Unser Bild: Mit dem 2:0-Sieg im Ellenfeld gegen Wormatia Worms im November sorgten die Borussen nicht nur für Begeisterung auf den vollen Rängen, sondern legten auch den Grundstein für den Meistertitel in der Regionalliga Südwest und den folgenden Bundesliga-Aufstieg. (Foto: Ellenfeld-Verein / Archiv Borussia Neunkirchen)

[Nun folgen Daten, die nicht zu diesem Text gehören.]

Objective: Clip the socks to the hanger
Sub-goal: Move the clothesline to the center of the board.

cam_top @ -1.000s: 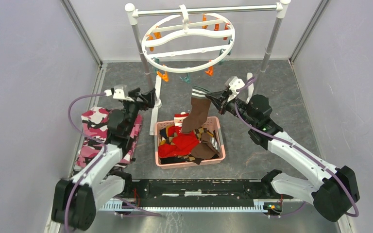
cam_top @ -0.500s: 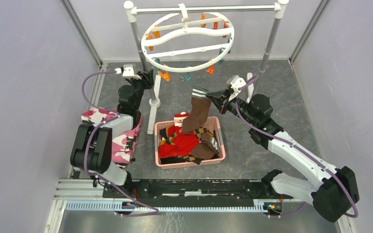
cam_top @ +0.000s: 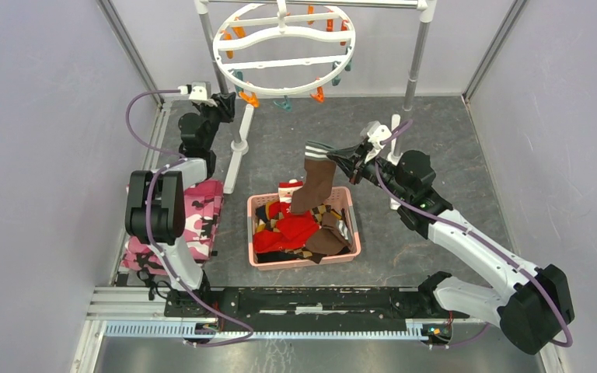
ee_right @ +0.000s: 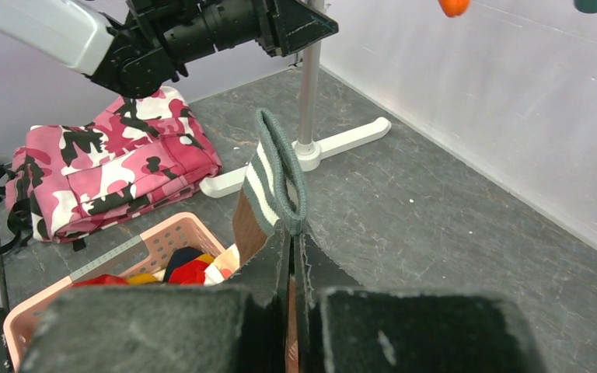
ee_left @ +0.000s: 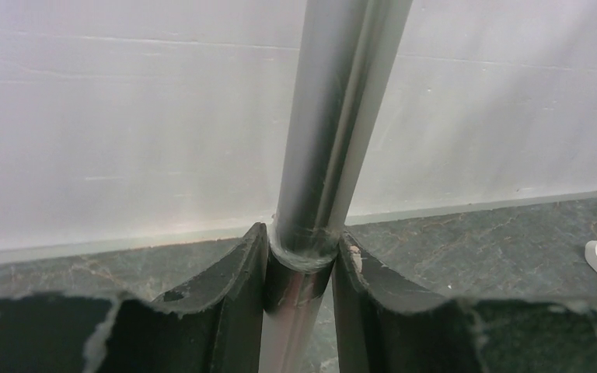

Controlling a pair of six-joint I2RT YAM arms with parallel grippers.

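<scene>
The brown sock (cam_top: 316, 180) hangs cuff-up, its toe trailing into the pink basket (cam_top: 258, 258), and the right hand (cam_top: 347, 159) is clamped on its striped cuff. The hanger (cam_top: 284, 61) lies higher, behind and to the left of the cuff. The left hand (ee_left: 299, 272) is nearer the hanger, but its wrist view shows it closed around the rack pole (ee_left: 334, 124). Only the overhead view shows the gap between sock and hanger.

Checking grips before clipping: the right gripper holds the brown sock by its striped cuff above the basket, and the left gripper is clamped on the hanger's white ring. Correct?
One slip: the left gripper is clamped on the rack's metal pole instead, as the left wrist view shows. The right gripper does hold the brown sock by its cuff above the basket.
</scene>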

In ihrem sehens- und lesenswerten Bilderbuch „90 Minuten – Mit Ferdi Hartung in die Bundesliga / Band 1: Borussia Neunkirchen“ versuchen Paul Burgard und Ludwig Linsmayer, diese Verschwörungstheorie zu entkräften. Neuberger habe zu dieser Zeit noch lange nicht den sportpolitischen Einfluss gehabt, den man ihm im Ellenfeld andichtete. „Um dem Vorwurf der Parteilichkeit von vorneherein entgegenzutreten, wurde im Ausschuss die Beratung und Beschlussfassung über die Vereine der jeweiligen Regionalverbände immer unter Ausschluss der regionalen Vertreter durchgeführt. Will heißen: Neuberger musste bei Erörterungen und Urteilen über Pirmasens, Saarbrücken, Kaiserslautern oder Neunkirchen das Beratungszimmer verlassen“, so Paul Burgard und Ludwig Linsmayer, die Hermann Neubergers Rolle keinesfalls als die des „großen Maestros, der alle Fäden in der Hand hielt“, einschätzen und glauben, dass der Funktionär, der damals noch in keinem der präsidialen Gremien des DFB vertreten war, in seinem Bestreben, in die Führungsriege aufzusteigen, „ziemlich schlecht beraten gewesen wäre, wenn er seine Arbeit zu der ihm unterstellten einseitigen Interessenpolitik für seinen Heimatverein genutzt hätte.“
Auch den Vorwurf, Neuberger habe sich nicht ein einziges Mal bei den Endrundenspielen der Borussia 1963 im Ludwigspark blicken lassen, können die Autoren entkräften: „Neuberger mag nicht in der Borussen-Kabine gewesen sein. Aber er war auch nicht als saarländischer Fußballfunktionär vor Ort, sondern als Journalist. Von allen drei Heimspielen brachte er Berichte für das Sportmagazin, die er offenkundig telefonisch aus dem Ludwigsparkstadion übermittelte. In diesen Berichten war Neuberger sichtlich um die gerade in einem überregionalen Blatt erforderliche sachkundige Spielanalyse und objektive Darstellung bemüht, während er in den Kommentaren Sympathien für den Verein aus `seinem´ saarländischen Heimatverband durchaus erkennen ließ“, wissen Paul Burgard und Ludwig Linsmayer, die die Entscheidung pro FCS für „wirtschaftlich sogar geboten“ halten, weil die Saarbrücker offenbar diesbezüglich die Nummer 1 im Südwesten waren. So gehörte zu den Voraussetzungen unter anderen die „Soll-Bestimmung“, nach der ein Erstligist in einem mindestens 35.000 Zuschauer fassenden Stadion mit Flutlichtanlage seine Heimspiele auszutragen hatte.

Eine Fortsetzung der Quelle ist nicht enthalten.